When the game ball enters the pattern starting port 15, the display patterns of the special pattern display parts Da to Dc fluctuate for a predetermined time, and are determined based on the lottery result according to the winning timing of the game ball entering the pattern starting port 15.例文帳に追加Stop at the stop symbol. In the special symbol display portions Da to Dc and their surroundings, there is a case where an advance notice effect is executed between a series of symbol effects. Also, as a kind of advance notice effect, the effect movable body AMU may descend to the position of the central opening HO. Then, the effect movable body AMU that has descended rises to its original position after rotating clockwise or counterclockwise.

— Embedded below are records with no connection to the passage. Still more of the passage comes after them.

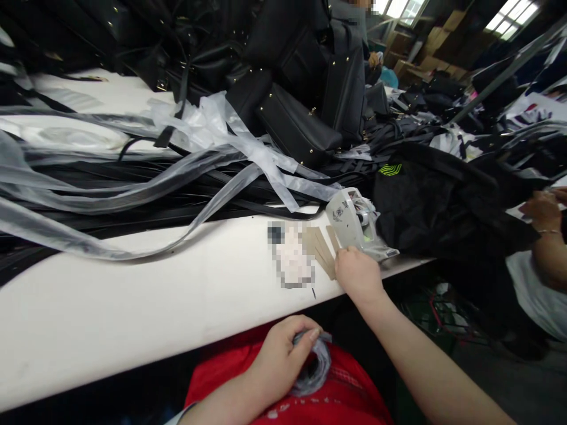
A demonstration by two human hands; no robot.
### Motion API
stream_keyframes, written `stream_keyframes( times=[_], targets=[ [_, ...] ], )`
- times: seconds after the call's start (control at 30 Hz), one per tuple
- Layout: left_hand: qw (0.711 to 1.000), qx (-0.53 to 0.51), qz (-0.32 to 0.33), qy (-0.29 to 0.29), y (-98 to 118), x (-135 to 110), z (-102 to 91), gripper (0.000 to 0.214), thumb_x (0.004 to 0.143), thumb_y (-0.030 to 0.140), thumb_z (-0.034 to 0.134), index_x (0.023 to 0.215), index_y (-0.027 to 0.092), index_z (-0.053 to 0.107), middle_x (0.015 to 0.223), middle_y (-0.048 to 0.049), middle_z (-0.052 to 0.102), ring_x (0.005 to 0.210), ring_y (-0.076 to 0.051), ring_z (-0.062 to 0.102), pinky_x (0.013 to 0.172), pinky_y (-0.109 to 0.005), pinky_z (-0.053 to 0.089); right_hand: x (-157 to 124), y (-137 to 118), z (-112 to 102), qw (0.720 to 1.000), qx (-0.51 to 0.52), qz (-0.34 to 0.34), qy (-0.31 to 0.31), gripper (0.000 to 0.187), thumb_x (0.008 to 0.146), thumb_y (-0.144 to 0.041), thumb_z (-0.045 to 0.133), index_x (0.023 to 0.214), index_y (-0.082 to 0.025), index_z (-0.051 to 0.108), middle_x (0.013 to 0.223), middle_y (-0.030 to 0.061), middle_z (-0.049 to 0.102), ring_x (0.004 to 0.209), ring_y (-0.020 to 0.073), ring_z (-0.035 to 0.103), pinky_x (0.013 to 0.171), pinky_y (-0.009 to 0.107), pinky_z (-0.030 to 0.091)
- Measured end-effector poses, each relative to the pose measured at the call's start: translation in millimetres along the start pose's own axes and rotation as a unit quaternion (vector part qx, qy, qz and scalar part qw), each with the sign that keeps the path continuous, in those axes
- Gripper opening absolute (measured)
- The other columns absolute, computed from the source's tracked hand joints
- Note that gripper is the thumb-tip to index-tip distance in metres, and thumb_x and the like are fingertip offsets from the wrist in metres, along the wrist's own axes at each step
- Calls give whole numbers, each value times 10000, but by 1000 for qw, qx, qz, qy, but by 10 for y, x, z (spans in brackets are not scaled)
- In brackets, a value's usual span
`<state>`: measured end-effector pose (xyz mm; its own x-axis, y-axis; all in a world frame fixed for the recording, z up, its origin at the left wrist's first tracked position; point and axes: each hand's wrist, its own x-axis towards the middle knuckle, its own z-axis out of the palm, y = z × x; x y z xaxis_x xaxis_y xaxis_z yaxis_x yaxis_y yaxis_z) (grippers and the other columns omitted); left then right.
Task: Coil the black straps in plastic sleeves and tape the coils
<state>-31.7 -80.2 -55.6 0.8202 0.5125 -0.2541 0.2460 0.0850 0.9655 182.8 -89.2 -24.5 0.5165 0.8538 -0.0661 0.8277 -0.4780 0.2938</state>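
Note:
Over my red apron, my left hand is closed on a coil of grey translucent strip, its thumb pressed on top. At the table's front edge, my right hand has its fingers bent down at the end of some brown card strips; its fingertips are partly hidden, and it seems to pinch one strip. Just beyond that hand stands a white plastic container with small items inside. Left of the strips lies a blurred-out flat object, apparently a phone.
Black bags with gold studs are piled at the back of the white table. Long translucent strips and black straps run across its left side. A black cloth lies at right, near another person's hand.

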Motion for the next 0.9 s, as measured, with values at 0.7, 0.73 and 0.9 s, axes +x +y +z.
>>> stream_keyframes(
  times=[0.7,0.73,0.9],
  targets=[
    [997,-42,-2,-71,-143,-312,318,304,877,422,539,925,149,665,776,-17,647,629,-122,541,626,-231,449,-1203,417,-367,818,549,-83,-149,233,924,-300,459,1061,-202,621,960,57,708,812,202,669,735,327,534],
    [996,-38,0,-76,-143,-312,336,297,881,414,540,923,150,668,797,-22,658,671,-130,561,658,-234,458,-1305,442,-333,775,593,-82,-203,233,919,-322,472,1045,-194,622,942,54,707,798,199,668,733,333,540],
    [997,2,-3,-76,-125,-337,390,284,892,393,534,911,151,682,827,-22,679,725,-139,590,699,-234,466,-1657,491,-125,677,657,-106,-314,213,861,-352,580,933,-168,661,907,62,696,846,203,650,790,341,516]
  ],
)
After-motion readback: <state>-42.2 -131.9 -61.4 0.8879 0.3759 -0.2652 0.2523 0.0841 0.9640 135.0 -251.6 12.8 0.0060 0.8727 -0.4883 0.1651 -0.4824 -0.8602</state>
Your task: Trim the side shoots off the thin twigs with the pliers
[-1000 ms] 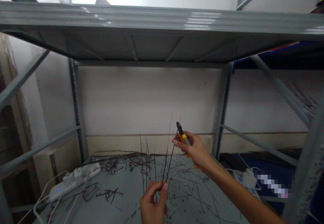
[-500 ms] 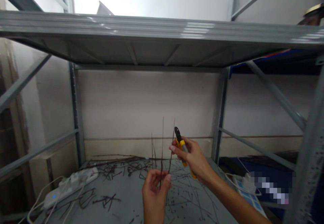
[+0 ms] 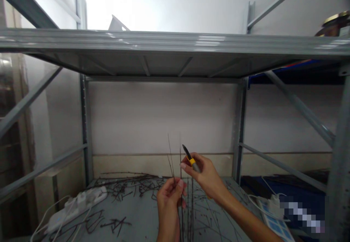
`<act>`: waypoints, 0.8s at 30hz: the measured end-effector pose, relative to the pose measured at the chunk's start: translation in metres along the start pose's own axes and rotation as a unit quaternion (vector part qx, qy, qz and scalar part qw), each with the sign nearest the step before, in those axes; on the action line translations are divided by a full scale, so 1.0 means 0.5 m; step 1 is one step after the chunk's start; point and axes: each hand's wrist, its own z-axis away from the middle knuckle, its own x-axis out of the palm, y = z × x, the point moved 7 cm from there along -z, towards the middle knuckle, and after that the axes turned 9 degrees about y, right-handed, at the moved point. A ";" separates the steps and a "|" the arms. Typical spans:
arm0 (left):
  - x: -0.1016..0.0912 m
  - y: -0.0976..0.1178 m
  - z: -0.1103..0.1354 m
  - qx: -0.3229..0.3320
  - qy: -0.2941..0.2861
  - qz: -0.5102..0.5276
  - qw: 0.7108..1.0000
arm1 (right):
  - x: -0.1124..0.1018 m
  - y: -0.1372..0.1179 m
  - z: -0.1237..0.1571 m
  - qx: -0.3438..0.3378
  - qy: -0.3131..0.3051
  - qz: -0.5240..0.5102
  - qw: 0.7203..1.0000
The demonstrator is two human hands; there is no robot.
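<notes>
A: Your twigs (image 3: 181, 172) stand in front of you, low and a little right of centre, their thin tips up against the wall (image 3: 158, 114).

B: Your left hand (image 3: 170, 198) has hold of them, thumb and fingers pinched together. Two thinner ones lean left out of the same grip.

A: More stems (image 3: 192, 209) run down just right of that hand; I can't tell whether you hold those too.

B: Your right hand (image 3: 203, 172) is curled round the cutters (image 3: 192, 160), black tip pointing up and left. Its thumb and fingertips are drawn together at the tallest twig, above your left hand; whether they pinch it, I can't say.

A: Nor can I see whether the blades are parted.

B: Under your hands is the grey shelf (image 3: 147, 216), with a small heap (image 3: 116, 224) of twigs to your left and a larger tangle (image 3: 142, 186) along the back.

A: At its left edge lies a white power strip (image 3: 76, 207) with cables plugged in. Off to your right, a white plug (image 3: 276, 203) sits near a dark blue surface.

B: Overhead, the upper shelf (image 3: 164, 41) spans your view, a jar (image 3: 333, 26) at its right end.
</notes>
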 end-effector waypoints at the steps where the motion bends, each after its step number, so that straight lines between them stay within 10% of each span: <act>1: -0.003 0.000 -0.002 -0.015 0.006 0.011 1.000 | -0.005 -0.001 -0.002 -0.019 -0.002 0.033 0.999; 8: -0.006 0.022 0.009 -0.056 -0.004 0.039 0.998 | -0.030 -0.023 -0.027 -0.318 -0.052 0.344 0.882; 14: -0.001 0.023 0.013 -0.077 -0.028 0.051 0.995 | -0.019 -0.038 -0.033 -0.430 -0.088 0.390 0.809; 21: -0.005 0.006 0.013 -0.105 -0.035 0.073 0.991 | -0.014 0.005 -0.007 -0.483 -0.066 0.368 0.792; 24: -0.015 0.011 0.006 -0.080 -0.005 0.070 0.994 | -0.009 0.033 0.004 -0.426 -0.070 0.328 0.840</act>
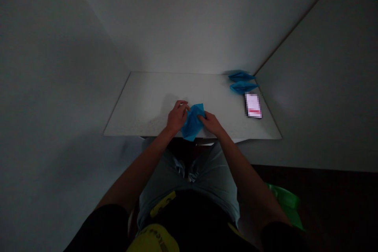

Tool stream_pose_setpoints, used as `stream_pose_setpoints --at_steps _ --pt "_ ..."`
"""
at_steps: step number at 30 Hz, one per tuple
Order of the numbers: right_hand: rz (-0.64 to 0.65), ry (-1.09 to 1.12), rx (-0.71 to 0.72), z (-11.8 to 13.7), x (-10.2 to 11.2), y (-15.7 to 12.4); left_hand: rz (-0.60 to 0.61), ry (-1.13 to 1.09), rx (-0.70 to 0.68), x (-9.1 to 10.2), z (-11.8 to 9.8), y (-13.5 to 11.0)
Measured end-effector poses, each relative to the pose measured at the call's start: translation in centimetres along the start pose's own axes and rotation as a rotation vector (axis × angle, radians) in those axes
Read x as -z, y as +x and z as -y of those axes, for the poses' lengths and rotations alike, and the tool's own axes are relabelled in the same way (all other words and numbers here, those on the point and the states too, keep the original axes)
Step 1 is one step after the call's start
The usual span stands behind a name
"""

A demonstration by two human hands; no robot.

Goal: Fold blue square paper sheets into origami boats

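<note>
Where the right hand [211,122] grips the blue sheet [191,125], fingertips hide.

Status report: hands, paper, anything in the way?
Right hand grips blue paper; left hand at its left side. Paper creased, at table's near edge. Phone, two folded papers off right.
</note>
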State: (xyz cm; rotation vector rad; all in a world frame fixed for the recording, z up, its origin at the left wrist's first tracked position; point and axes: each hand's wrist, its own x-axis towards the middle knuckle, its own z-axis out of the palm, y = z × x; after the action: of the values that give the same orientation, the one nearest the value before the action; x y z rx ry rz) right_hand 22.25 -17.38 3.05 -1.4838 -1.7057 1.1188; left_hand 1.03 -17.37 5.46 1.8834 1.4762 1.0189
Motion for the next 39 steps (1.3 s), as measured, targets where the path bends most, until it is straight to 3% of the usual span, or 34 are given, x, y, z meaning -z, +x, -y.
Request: stream_pose_setpoints --at_steps 6,14,18,23,29,35,39 --pt "0.001 0.084 0.098 -0.5 -0.6 -0.3 0.059 0.199 -0.047 -0.4 -1.3 0.2" --pt "-0.014 0.110 0.166 -1.7 -1.2 -1.0 0.140 0.234 -0.107 -1.4 -1.9 1.9" --pt "-0.059 0.117 0.139 -1.9 -1.0 -0.6 0.103 0.066 -0.037 -1.4 -2.2 2.7" --pt "-0.053 0.200 0.063 -2.5 -0.6 -0.1 0.009 -0.263 0.252 0.9 -1.3 4.3" --pt "-0.098 0.307 0.021 -2.2 -0.7 0.2 -0.262 -0.188 0.412 3.7 0.9 4.5" --pt "-0.149 0.265 0.060 -0.9 -1.1 0.1 -0.389 -0.116 0.349 3.5 2.7 3.0" --pt "-0.160 0.321 0.054 0.1 -1.3 0.1 -0.275 -0.249 0.273 3.0 3.2 2.7"
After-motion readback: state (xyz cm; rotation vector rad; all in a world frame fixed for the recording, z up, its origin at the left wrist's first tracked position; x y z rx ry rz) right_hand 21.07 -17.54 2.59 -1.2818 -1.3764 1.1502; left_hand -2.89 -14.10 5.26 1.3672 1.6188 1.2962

The big winning opening 16 is controlled to be opened or closed by an opening/closing plate 16a that can be opened forward, for example. ” is started, and the opening/closing plate 16a is opened. The opening/closing plate 16a is opened when the first solenoid SL1 is energized at the timing when the control signal CTL1 becomes L level (see FIG. 4).

After the opening/closing plate 16a of the big winning hole 16 is opened, the opening/closing plate 16a closes when a predetermined time elapses or when a predetermined number (for example 10) of game balls wins. Such an action continues the special game up to, for example, 15 times, and is controlled in a state advantageous to the player. In addition, when the stop symbol after the change of the special symbol display parts Da to Dc is a specific symbol among the special symbols, a privilege that the game after the end of the special game will be in a high probability state is given.

FIG. 3 is a block diagram showing the overall circuit configuration of the pachinko machine GM that realizes the above operations, and shows a gaming machine that is connected to the hall computer HC and the ball lending machine LEN and operates on AC 24V. there is Various game information INF and abnormality information are transmitted to the hall computer HC, and various information is transmitted and received between the ball lending machine LEN and the gaming machine GM during the ball lending operation.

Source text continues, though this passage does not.